» Aim of the exercise
Take the listing below and print exactly the lines starting at the line containing "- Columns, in" and ending at the line containing "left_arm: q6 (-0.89", both ends included, and no others.

══ Raw data ══

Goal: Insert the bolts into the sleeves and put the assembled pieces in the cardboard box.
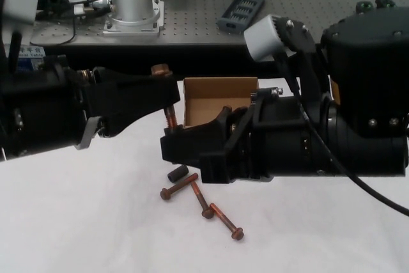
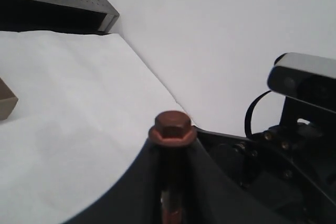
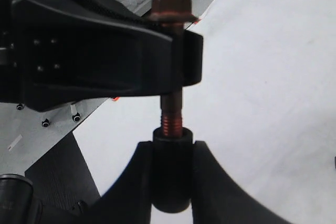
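In the high view the left pincer (image 1: 167, 101) is clamping a copper-coloured bolt (image 1: 169, 117) upright, head up. The right pincer (image 1: 177, 140) is sitting directly beneath it, at 8 o'clock of the cardboard box (image 1: 220, 87). Its black fingers are hiding whatever it is carrying, and the arm's bulk is covering the box's front and right wall. Three loose bolts (image 1: 203, 202) and a spare sleeve (image 1: 177, 172) are lying on the white-covered worktop (image 1: 96, 222) at 6 o'clock of the pincers. A blue label (image 1: 25, 55) at 10 o'clock is bearing print too small to read. In the left wrist view the bolt's hexagonal head (image 2: 173, 127) is standing proud of the closed fingers, with the shank sinking into shadow and cut off by the frame edge. In the right wrist view the right pincer is gripping a dark sleeve (image 3: 172, 174). The bolt's threaded tip (image 3: 171, 123) is meeting the sleeve's mouth, though how deep it is going cannot be told.
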You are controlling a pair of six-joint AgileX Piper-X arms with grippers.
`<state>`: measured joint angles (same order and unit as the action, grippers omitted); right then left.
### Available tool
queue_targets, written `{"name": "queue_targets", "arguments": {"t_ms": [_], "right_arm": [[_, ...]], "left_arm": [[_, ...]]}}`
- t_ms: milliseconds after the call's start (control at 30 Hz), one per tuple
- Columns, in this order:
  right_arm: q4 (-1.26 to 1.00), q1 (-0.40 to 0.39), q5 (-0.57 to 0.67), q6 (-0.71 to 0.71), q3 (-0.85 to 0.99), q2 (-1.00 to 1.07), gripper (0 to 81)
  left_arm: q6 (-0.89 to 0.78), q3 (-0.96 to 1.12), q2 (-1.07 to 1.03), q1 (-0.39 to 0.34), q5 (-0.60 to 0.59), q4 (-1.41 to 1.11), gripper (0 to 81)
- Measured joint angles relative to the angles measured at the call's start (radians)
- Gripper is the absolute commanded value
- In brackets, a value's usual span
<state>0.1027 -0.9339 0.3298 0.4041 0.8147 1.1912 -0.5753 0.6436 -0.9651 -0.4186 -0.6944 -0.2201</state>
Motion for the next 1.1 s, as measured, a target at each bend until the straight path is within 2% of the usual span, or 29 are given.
{"name": "queue_targets", "arguments": {"t_ms": [200, 400, 1100], "right_arm": [[-0.002, 0.007, 0.001, 0.003, 0.0, 0.0, 1.7], [-0.004, 0.041, 0.053, 0.005, 0.0, 0.005, 1.7], [0.0, 0.051, 0.119, -0.028, 0.0, 0.008, 1.7]], "left_arm": [[0.01, 0.0, 0.0, 0.0, 0.0, 0.0, 0.6], [0.021, 0.006, 0.0, 0.0, 0.008, 0.023, 0.6], [0.054, 0.017, 0.0, 0.0, -0.01, 0.097, 0.6]]}}
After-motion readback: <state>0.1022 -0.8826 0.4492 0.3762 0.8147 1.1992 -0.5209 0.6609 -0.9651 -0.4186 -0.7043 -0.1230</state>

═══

» Written answer
- Columns, in this order:
  right_arm: q4 (-1.26 to 1.00), q1 (-0.40 to 0.39), q5 (-0.57 to 0.67), q6 (-0.71 to 0.71), q3 (-0.85 to 0.99), q2 (-1.00 to 1.07), gripper (0 to 81)
  left_arm: q6 (-0.89 to 0.78), q3 (-0.96 to 1.12), q2 (-1.07 to 1.03), q1 (-0.39 to 0.34), q5 (-0.60 to 0.59), q4 (-1.41 to 1.11), gripper (0 to 81)

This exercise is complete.